Diamond-Blackfan anemia (DBA) is treated with steroids. But some people cannot take steroids, or steroids don t work. Other patients must get blood transfusions regularly which are time consuming and can have significant side effects. The drug eltrombopag can increase red blood cells. Researchers want to see if it can help people with DBA and, if so, for how long.

Objective:

To study the safety and efficacy of eltrombopag in people with DBA who have not responded to steroids or could not take them.

Eligibility:

People ages 2 and older with DBA who did not respond to steroids or could not take them, or their disease has returned despite taking them

Design:

Participants will be screened with:

Medical and medicine history

Physical exam

MRI: Participants will lie in a machine that takes pictures of the liver.

Blood and urine tests

Bone marrow biopsy: A thin needle will remove a marrow sample from the participant s hip bone.

Electrocardiogram

Participants will take eltrombopag pills once daily for 24 weeks. They will have blood taken every 2 weeks.

Participants will have visits 6 months. At 6 months, they will repeat all the screening tests and also have:

Quality-of-life questionnaire

Neurodevelopmental test (for participants younger than 18 years)

If participants blood cell counts improve, they may keep taking eltrombopag for up to 3 more years. If so, they will have blood taken every 4 weeks. They will visit NIH every 6 months and repeat the above tests.

Participants will be monitored for up to 3 years after they stop taking eltrombopag. They will visit NIH 6 months after treatment ends. If participants blood counts go down after treatment ends, they may restart the drug....

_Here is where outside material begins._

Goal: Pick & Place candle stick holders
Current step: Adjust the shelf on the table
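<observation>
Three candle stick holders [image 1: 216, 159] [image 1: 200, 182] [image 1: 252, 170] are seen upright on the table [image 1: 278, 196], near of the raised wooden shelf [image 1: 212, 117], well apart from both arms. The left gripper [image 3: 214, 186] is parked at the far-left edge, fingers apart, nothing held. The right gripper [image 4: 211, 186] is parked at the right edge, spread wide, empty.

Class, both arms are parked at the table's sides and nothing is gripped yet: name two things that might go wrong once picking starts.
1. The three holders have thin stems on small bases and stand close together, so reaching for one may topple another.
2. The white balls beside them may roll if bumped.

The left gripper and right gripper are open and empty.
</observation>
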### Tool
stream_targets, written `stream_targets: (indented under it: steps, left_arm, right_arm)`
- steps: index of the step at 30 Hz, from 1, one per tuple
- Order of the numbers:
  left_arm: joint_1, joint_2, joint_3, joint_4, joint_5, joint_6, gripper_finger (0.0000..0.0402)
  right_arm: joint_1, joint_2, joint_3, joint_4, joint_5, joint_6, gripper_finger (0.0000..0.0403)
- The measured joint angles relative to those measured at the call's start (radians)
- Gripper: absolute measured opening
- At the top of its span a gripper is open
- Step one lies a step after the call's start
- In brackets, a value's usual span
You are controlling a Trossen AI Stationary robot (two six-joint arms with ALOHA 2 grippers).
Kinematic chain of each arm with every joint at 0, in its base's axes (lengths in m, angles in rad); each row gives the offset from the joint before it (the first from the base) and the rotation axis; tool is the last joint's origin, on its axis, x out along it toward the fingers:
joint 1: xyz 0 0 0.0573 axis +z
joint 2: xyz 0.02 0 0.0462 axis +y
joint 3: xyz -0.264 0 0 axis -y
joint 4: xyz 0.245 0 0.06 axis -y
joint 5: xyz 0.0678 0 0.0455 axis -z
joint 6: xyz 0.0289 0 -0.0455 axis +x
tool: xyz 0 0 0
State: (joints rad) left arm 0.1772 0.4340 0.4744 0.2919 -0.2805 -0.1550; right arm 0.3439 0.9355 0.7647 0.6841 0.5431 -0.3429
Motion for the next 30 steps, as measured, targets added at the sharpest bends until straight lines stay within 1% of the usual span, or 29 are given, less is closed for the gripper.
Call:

Condition or disease Intervention/treatment Phase
Anemia, Diamond-Blackfan Drug: Eltrombopag Phase 1 Phase 2

Detailed Description:

Diamond-Blackfan anemia (DBA) is a heritable bone marrow failure (BMF) syndrome characterized by selective erythroid defects typically presenting within the first year of life as a normochromic, macrocytic anemia with reticulocytopenia. More than half of all DBA cases are associated with either inherited or spontaneous mutations in ribosomal proteins, making DBA a prototypic ribosomopathy . Furthermore, although the primary presentation is isolated anemia, as life expectancy has improved, progressive defects in other lineages have now been identified, consistent with a long-term stem cell defect. Current standard of care for DBA is the use of systemic corticosteroids, the mechanism of which is unclear, although only half show an initial response. Even when a response to steroids is observed, long-term steroid therapy carries significant morbidity, especially in children or in combination with transfusion-associated iron overload, and thus most cannot tolerate high-dose steroids long-term. Responses are rare with second-line immunomodulatory agents. Yet other than allogeneic hematopoietic stem cell transplantation in those patients with healthy matched donors, there are no alternative therapies.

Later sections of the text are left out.